● What the task requires:
Produce a faithful copy of the data, one that leaves out the pictures.

= Beginning of Section =

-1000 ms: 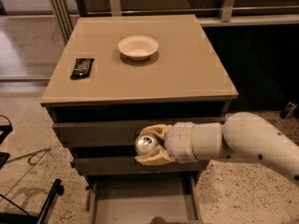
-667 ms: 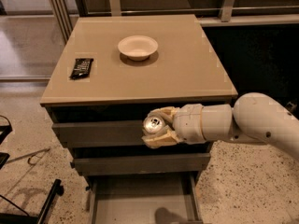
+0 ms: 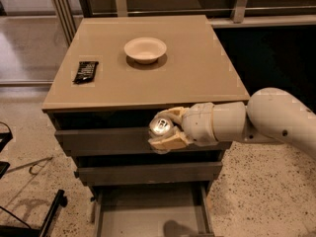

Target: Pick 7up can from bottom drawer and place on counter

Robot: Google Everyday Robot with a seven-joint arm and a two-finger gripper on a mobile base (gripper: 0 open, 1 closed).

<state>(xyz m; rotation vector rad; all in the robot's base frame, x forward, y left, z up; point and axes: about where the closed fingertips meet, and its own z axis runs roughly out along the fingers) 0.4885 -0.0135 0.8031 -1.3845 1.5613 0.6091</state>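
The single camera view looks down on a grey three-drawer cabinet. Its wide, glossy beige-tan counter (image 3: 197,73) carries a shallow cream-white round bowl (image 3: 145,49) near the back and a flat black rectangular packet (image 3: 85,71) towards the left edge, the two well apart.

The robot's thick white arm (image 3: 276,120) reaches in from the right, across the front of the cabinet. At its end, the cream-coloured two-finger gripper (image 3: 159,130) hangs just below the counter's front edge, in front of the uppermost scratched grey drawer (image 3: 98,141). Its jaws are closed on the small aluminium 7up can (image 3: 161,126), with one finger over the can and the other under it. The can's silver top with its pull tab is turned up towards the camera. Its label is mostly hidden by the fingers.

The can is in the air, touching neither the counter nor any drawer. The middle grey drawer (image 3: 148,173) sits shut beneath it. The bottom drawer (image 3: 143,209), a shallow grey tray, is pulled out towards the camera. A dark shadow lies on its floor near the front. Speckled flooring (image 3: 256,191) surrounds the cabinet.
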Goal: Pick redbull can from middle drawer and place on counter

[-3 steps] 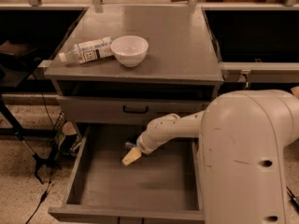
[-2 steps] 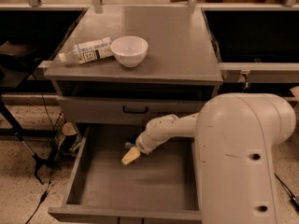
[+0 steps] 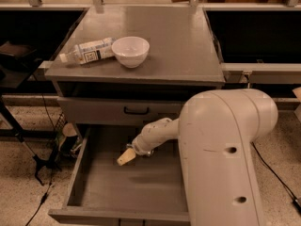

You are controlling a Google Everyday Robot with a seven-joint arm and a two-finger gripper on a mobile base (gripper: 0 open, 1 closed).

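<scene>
The middle drawer (image 3: 117, 189) is pulled open below the cabinet, and the part of its grey floor that shows is bare. My gripper (image 3: 126, 157) reaches down into it at the end of the white arm (image 3: 225, 154), just above the floor near the drawer's back. The redbull can is not visible; the arm hides the right part of the drawer. The counter (image 3: 174, 41) is the grey top of the cabinet above.
A white bowl (image 3: 130, 51) and a white-labelled plastic bottle (image 3: 89, 51) lying on its side are on the counter's left front. A shut drawer front with a black loop handle (image 3: 136, 110) is right above the open drawer. Cables and a stand are on the floor at the left.
The arm's big white body has shifted left and covers more of the drawer's right side. The gripper has moved slightly left inside the drawer.
</scene>
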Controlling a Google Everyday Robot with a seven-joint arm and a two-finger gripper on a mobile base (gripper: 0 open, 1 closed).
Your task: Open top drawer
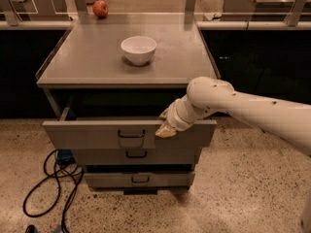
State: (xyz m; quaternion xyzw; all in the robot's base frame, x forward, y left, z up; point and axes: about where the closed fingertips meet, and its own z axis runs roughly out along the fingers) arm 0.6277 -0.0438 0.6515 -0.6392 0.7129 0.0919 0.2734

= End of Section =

● Answer to this problem:
-1000 ms: 
-667 ms: 
+0 ms: 

Target: Pick 7up can from bottom drawer and place on counter

Robot: Google Everyday Robot with a seven-joint arm and a two-finger gripper on a mobile base (gripper: 0 open, 1 closed).

<state>(xyz m; rotation vector rad; all in the robot's base frame, x forward, y left, z up; point and axes: about where the closed fingertips meet, and its own z axis runs roughly out along the fingers) 0.4885 -0.0135 0.8031 -1.3845 1.5613 0.6091</state>
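The single camera view looks down on a grey three-drawer cabinet. Its wide, glossy beige-tan counter (image 3: 197,73) carries a shallow cream-white round bowl (image 3: 145,49) near the back and a flat black rectangular packet (image 3: 85,71) towards the left edge, the two well apart.

The robot's thick white arm (image 3: 276,120) reaches in from the right, across the front of the cabinet. At its end, the cream-coloured two-finger gripper (image 3: 159,130) hangs just below the counter's front edge, in front of the uppermost scratched grey drawer (image 3: 98,141). Its jaws are closed on the small aluminium 7up can (image 3: 161,126), with one finger over the can and the other under it. The can's silver top with its pull tab is turned up towards the camera. Its label is mostly hidden by the fingers.

The can is in the air, touching neither the counter nor any drawer. The middle grey drawer (image 3: 148,173) sits shut beneath it. The bottom drawer (image 3: 143,209), a shallow grey tray, is pulled out towards the camera. A dark shadow lies on its floor near the front. Speckled flooring (image 3: 256,191) surrounds the cabinet.
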Goal: Pick redbull can from middle drawer and place on counter

[-3 steps] 
[-2 steps] 
[+0 steps] 

You are controlling a Google Everyday Robot with a seven-joint arm and a two-finger gripper on a mobile base (gripper: 0 open, 1 closed).

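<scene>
The middle drawer (image 3: 117, 189) is pulled open below the cabinet, and the part of its grey floor that shows is bare. My gripper (image 3: 126, 157) reaches down into it at the end of the white arm (image 3: 225, 154), just above the floor near the drawer's back. The redbull can is not visible; the arm hides the right part of the drawer. The counter (image 3: 174, 41) is the grey top of the cabinet above.
A white bowl (image 3: 130, 51) and a white-labelled plastic bottle (image 3: 89, 51) lying on its side are on the counter's left front. A shut drawer front with a black loop handle (image 3: 136, 110) is right above the open drawer. Cables and a stand are on the floor at the left.
The arm's big white body has shifted left and covers more of the drawer's right side. The gripper has moved slightly left inside the drawer.
</scene>
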Controlling a Google Everyday Robot with a seven-joint arm and a two-finger gripper on a mobile base (gripper: 0 open, 1 closed).
Your task: Open top drawer
State: (xyz m; quaternion xyzw; all in the robot's base frame, x forward, y left, z up; point and axes: about where the closed fingertips meet, and its own z axis runs roughly out along the fingers) arm 0.6277 -0.0438 0.6515 -0.6392 0.7129 0.0919 0.2734

No further output is needed here.